El próximo 4 de noviembre se cumplen 25 años del asesinato del primer ministro israelí Isaac Rabin. Este trágico evento es uno de esos ejemplos, en la política y la historia, de la importancia que tienen la personalidad, las convicciones y las decisiones de los líderes para definir el futuro de las naciones.
Este acto descarriló el proceso de paz entre Israel y el pueblo palestino, que en ese momento parecía ir por buen camino, pues Rabin tenía la disposición, el liderazgo y la legitimidad suficiente para construir un consenso.
Una reflexión similar podríamos hacer sobre el presidente Harry Truman en Estados Unidos, que fue el arquitecto del Plan Marshall para reconstruir Europa tras la guerra, así como de la consolidación de la ONU. Si el presidente en ese momento hubiera sido Roosevelt o Eisenhower, probablemente nuestra realidad global sería distinta.
Los habitantes de la península coreana comparten desde hace cientos de años una misma cultura e historia, pero fueron decisiones específicas y liderazgos puntuales las que explican las asimetrías que hoy observamos entre el Norte y el Sur.
Estos ejemplos ofrecen una gran lección: en política, las circunstancias importan tanto como las determinaciones personales.
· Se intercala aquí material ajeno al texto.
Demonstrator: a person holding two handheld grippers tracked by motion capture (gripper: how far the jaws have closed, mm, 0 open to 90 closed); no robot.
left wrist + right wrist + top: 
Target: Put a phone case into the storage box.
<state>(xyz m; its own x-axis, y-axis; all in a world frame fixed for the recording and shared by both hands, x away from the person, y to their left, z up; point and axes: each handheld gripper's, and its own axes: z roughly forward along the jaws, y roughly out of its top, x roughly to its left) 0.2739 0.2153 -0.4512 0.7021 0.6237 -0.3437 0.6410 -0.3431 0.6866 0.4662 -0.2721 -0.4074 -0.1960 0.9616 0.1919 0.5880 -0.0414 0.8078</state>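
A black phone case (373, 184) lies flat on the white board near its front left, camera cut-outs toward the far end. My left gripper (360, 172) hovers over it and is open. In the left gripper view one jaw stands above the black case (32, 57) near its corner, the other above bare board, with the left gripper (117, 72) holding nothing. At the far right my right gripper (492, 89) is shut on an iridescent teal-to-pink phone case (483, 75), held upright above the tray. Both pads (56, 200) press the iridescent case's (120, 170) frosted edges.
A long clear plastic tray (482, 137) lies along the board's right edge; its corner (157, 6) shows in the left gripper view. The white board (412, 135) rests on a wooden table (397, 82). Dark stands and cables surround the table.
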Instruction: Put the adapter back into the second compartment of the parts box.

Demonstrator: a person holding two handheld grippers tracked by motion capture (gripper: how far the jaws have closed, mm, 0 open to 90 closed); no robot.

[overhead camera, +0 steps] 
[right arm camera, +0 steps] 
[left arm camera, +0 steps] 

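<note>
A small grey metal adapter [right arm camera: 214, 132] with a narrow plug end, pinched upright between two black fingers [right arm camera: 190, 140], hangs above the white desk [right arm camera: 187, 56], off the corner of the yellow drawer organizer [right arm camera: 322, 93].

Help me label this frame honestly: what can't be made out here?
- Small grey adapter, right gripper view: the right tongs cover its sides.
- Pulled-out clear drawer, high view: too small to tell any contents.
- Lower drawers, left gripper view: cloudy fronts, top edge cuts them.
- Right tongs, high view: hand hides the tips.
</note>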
Es innegable que las condiciones materiales, históricas y estructurales inciden en el destino de las naciones.
Sin embargo, las buenas y malas decisiones de un líder –o de un grupo– al frente de un gobierno tienen consecuencias directas sobre la realidad de sus habitantes.
Es falsa la idea determinista de que las circunstancias y las condiciones determinan nuestro rumbo.
En el caso de México, por ejemplo, las disparidades históricas entre el norte y el sur no implican que estemos condenados a la desigualdad perpetua.
Pero las ventajas geográficas y de recursos naturales tampoco bastan para construir un país: se requiere voluntad y capacidad para tomar decisiones firmes en el sentido correcto; así como sensatez y humildad para rectificar cuando esas decisiones tengan consecuencias adversas.
Ahí radica una de las más grandes virtudes de un Estado democrático: en la libertad de la ciudadanía para elegir a quienes tendrán la responsabilidad de tomar decisiones en los momentos cruciales; más aún: la democracia abre la posibilidad de respaldar a quienes toman las decisiones correctas y de rechazar a quienes no.
Este martes, las y los estadounidenses tendrán que elegir entre dos visiones de país: la continuidad que ofrece el presidente Donald Trump y el cambio de rumbo que ha planteado Joe Biden.
Esa esa decisión está en juego, en gran medida, el futuro de la región, del hemisferio e incluso del orden internacional. El primer paso hacia las decisiones correctas –o incorrectas– del futuro, es la decisión de la ciudadanía. Esperemos que sea la mejor.